Et puis, voilà. Il y a peu, il décide de fouiner dans la mémoire de sa maman. Il choisit de faire revivre un lieu mythique oranais auquel il emprunte le titre de sa chanson-hommage, Disco Maghreb. Un studio d’enregistrement par lequel les plus grosses stars du raï algérien passent. Le clip, douloureusement fin, montre d’emblée le légendaire artisan-éditeur Boualem ouvrir cet espace fermé depuis des années. DJ Snake se déchaine corps et âme en convoquant un 3laoui algérien teinté, par ignorance verbale certaine, du reggada marocain.

Mature Othman Wahabi

C’est par des rengaines de l’ancêtre du jazz que le quarantenaire maro-canadien s’exprime. Son nouvel enregistrement «Desert» est une expédition vers le cosmique, un rêve éveillé, une aliénation des sens par l’émotion. Nous sommes invités à y humer les odeurs d’une cuisine musicale aux ingrédients sud-sud qui ne craint pas la novation. Divers univers, tous portés par le blues, chatouillent ou caressent l’enfoui. Un 14-Titres où le spirituel s’affiche comme guide éternel.

Le voyage s’ouvre en arabe sur «Daoui ya Guamra» que nous sommes tentés d’assimiler aux créations de l’excellent Aziz Sahmaoui, leader de University of Gnawa. En poursuivant l’écoute, outre de solides influences noires américaines, il y a Dr John qui vient ici et là flirter avec l’ouïe. L’album est autrement parsemé de featurings impliqués avec coeur. Sur «Blues for Farka» en hommage à l’immense musicien et compositeur malien Ali Farka Touré, le mandingue guinéen Oumar Kouyaté se lance (en intro) dans une tirade verbale où il revendique l’appartenance du blues à l’Afrique en citant John Lee Hooker.

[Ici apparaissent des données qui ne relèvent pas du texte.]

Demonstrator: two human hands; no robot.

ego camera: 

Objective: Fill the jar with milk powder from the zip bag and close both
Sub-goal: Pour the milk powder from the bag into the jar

Plus loin, «Gnaoua Blues» marie la guitare et la chaude voix d’Othman aux redoutables ritournelles aériennes du trompettiste portugais Joao Sousa. Dans ce «Desert», on croise également un clin d’oeil à Muddy Waters et la reprise de «The Sky is Criying», spirituelle, teintée de reggae. En somme, ce nouvel opus d’Othman Wahabi est un condensé de profondes réflexions trempées dans une libre maturité.